What to do: All that is needed is the listing, given back exactly.

# # # # #

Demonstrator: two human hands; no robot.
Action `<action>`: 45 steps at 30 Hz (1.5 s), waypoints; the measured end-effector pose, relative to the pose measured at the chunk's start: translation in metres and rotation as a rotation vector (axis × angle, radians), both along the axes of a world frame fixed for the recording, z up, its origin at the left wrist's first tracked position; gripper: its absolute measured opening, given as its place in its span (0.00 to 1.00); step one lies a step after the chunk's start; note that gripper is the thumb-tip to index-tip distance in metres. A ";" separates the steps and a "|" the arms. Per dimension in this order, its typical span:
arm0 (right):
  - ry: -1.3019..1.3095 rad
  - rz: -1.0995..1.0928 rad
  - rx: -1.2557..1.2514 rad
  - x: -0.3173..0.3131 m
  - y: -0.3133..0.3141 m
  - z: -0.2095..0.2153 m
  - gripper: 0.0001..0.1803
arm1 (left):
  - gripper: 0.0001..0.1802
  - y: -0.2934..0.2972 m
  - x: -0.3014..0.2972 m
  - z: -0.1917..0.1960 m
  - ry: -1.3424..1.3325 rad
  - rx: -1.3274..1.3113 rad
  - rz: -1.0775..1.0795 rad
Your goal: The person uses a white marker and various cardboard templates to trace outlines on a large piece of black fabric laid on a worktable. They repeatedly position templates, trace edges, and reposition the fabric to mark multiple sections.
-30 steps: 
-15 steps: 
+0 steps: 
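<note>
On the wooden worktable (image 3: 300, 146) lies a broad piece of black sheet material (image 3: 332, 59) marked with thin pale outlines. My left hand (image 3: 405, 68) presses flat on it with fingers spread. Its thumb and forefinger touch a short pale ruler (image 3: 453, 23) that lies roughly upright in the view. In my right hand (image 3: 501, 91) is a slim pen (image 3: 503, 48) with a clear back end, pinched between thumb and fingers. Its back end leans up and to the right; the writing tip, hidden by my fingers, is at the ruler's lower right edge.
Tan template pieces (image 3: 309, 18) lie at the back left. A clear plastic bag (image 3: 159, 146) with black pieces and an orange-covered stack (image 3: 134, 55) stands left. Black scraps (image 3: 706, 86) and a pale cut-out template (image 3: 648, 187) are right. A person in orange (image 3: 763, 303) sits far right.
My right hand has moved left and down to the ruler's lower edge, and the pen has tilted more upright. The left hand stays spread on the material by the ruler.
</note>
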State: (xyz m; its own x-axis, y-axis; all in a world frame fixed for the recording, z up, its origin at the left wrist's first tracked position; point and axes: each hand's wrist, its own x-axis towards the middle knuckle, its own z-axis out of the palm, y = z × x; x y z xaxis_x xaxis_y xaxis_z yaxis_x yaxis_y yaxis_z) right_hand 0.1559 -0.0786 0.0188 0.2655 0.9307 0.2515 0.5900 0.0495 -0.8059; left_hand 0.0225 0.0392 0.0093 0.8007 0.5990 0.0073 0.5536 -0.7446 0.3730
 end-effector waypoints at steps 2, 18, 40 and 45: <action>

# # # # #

Answer to this problem:
Demonstrator: two human hands; no robot.
Action `<action>`: 45 steps at 30 Hz (1.5 s), waypoints; the measured end-effector pose, relative to the pose measured at the chunk's start: translation in metres and rotation as a rotation vector (axis × angle, radians), both along the axes of a world frame fixed for the recording, z up, its origin at the left wrist's first tracked position; gripper: its absolute measured opening, given as its place in its span (0.00 to 1.00); step one lies a step after the chunk's start; note that gripper is the thumb-tip to index-tip distance in metres. A ";" separates the steps and a "|" the arms. Per dimension in this order, its typical span:
arm0 (right):
  - ry: -1.3019..1.3095 rad
  - rz: -1.0995..1.0928 rad
  - rx: -1.2557..1.2514 rad
  - x: -0.3173..0.3131 m
  - y: -0.3133..0.3141 m
  - z: -0.2095..0.2153 m
  - gripper: 0.0001..0.1803
arm1 (left):
  - gripper: 0.0001..0.1802
  - y: -0.2934..0.2972 m
  - x: -0.3014..0.2972 m
  - z: -0.1917..0.1960 m
  - ry: -1.3424..1.3325 rad
  - rx: -1.3274..1.3113 rad
  - rz: -1.0775..1.0795 rad
Your goal: The person uses a white marker and various cardboard templates to trace outlines on a large piece of black fabric laid on a worktable. They repeatedly position templates, trace edges, and reposition the fabric to mark multiple sections.
-30 steps: 
-15 steps: 
+0 steps: 
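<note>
On the wooden worktable (image 3: 300, 146) lies a broad piece of black sheet material (image 3: 332, 59) marked with thin pale outlines. My left hand (image 3: 405, 68) presses flat on it with fingers spread. Its thumb and forefinger touch a short pale ruler (image 3: 453, 23) that lies roughly upright in the view. In my right hand (image 3: 501, 91) is a slim pen (image 3: 503, 48) with a clear back end, pinched between thumb and fingers. Its back end leans up and to the right; the writing tip, hidden by my fingers, is at the ruler's lower right edge.
Tan template pieces (image 3: 309, 18) lie at the back left. A clear plastic bag (image 3: 159, 146) with black pieces and an orange-covered stack (image 3: 134, 55) stands left. Black scraps (image 3: 706, 86) and a pale cut-out template (image 3: 648, 187) are right. A person in orange (image 3: 763, 303) sits far right.
My right hand has moved left and down to the ruler's lower edge, and the pen has tilted more upright. The left hand stays spread on the material by the ruler.
</note>
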State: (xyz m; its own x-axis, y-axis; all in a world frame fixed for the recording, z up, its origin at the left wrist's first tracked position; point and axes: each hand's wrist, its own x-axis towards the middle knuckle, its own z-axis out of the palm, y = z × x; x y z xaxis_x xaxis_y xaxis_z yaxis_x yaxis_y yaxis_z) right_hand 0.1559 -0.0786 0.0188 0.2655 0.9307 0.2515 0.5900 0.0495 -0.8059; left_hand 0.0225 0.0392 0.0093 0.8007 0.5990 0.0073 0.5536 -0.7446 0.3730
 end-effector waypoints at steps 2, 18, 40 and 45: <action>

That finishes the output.